The HyperX Cloud II has been my pick as the best gaming headset since it first launched around two-and-a-half years ago. In that time many challengers have come and gone, and HyperX themselves have taken care to only release different headsets, not rivals to its place on the throne… until now. Bear witness to the Cloud Alpha, the rightful heir to the Cloud crown.
Until the Cloud Alpha launches these are the best gaming headsets around today.
I’m going to stick my neck out and say this is going to be the ultimate sub-$100 gaming headset. I had the opportunity to play with the HyperX Cloud Alpha today, and speak to Mark Fuller, one of the engineers in the HyperX Technical Labs in the UK.
The audio is crisp and accurate, with detailed separation and a broader soundscape than I can remember on any gaming headset I’ve tested, especially one that costs less than $100. It’s a circumaural, closed-back design, but with the way the new driver chamber has been designed – with discrete chambers for low, mid-range, and high-frequency audio – it feels closer to an open-back headset.
And that’s exactly what HyperX have been aiming for to replace the phenomenally successful Cloud II.
“We’ve gone through all of the design process looking at all the [Cloud II] feedback,” Fuller says, “and going ‘can we do this and keep it cost-effective’. And this is basically what we managed to do, within the budget that we wanted to give the consumers, and with the features that they’re looking for.
“We’ve managed to hit most of what the customers asked for for under $100.”
What they were asking for was improved bass response, detachable cables, breathable ear-cups, and a broader, more robust design. It is a touch heavier than its forebear, 298g vs 272g, but the new design has the same style points, while seeming utterly indestructible. And broad enough to be able to fit around a yeti’s skull.

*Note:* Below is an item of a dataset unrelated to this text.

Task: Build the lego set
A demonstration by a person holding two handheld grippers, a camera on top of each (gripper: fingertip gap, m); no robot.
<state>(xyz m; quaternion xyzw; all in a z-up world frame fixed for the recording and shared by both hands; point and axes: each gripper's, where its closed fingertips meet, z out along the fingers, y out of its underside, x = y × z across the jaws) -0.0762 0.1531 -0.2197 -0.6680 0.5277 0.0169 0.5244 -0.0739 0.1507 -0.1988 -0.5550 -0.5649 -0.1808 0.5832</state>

What the consumers didn’t ask for, however, was a completely redesigned ear-cup and a whole new dual chamber technology.
“You’ve got the two sub-chambers on either side for the bass,” Fuller explains, “and the size of the holes determines the frequency that can enter them. Obviously, if the sound wave is too large for the hole it will bounce out. Under 600Hz will go into the bass chamber, over 600Hz will bounce down and go into the central chamber.
“It’s filtered in the centre chamber, so you get highs in the middle and mids around the outside and then bass even further out to the side. The idea is that when that comes back out it’s all coming out as separate channels.”
And after an audio demo, running a little high-res Aphex Twin, amongst other tracks I brought along with me, I can say the new drivers are pretty damned impressive.
“Obviously it’s still only two channel sound,” says Fuller, “but you don’t get the sort of cross-fade and overlap that you do at high volumes, and at high bass, that you have on some other headsets.”
HyperX have also made the frequency range broader on the new Cloud Alpha, too. The Cloud II offers a range, at 15Hz – 25kHz, that’s unprecedented in the sub-$100 price point, but with the Cloud Alpha hitting 13Hz – 27kHz they’re getting on towards what the $250 Razer Thresher delivers.
“We looked at the drivers that we were using before,” Fuller says, “and these are a different driver that should give a much better frequency response curve. In comparison with the Cloud II the frequency response is much better across a much broader range of sound.”
But it’s not just the 50mm drivers that have been improved, they’ve also listened to feedback about the noise-cancelling of their microphone. And they’ve used their own Alloy keyboard to tune the new mic, most especially the chatty Cherry MX Blue mechanical switches used on it.
The Blue switches are apparently close to the frequency of voice chat, making it quick tricky to tune out. But HyperX have tuned the noise cancelling specifically to the noise of the most annoying mechanical switch around, which is sure to please anyone on the other end of a voice chat.
The HyperX Cloud Alpha is shipping in a month, on September 25, with a global launch, and I cannot wait to get my hands (ears?) on the new king of gaming headsets.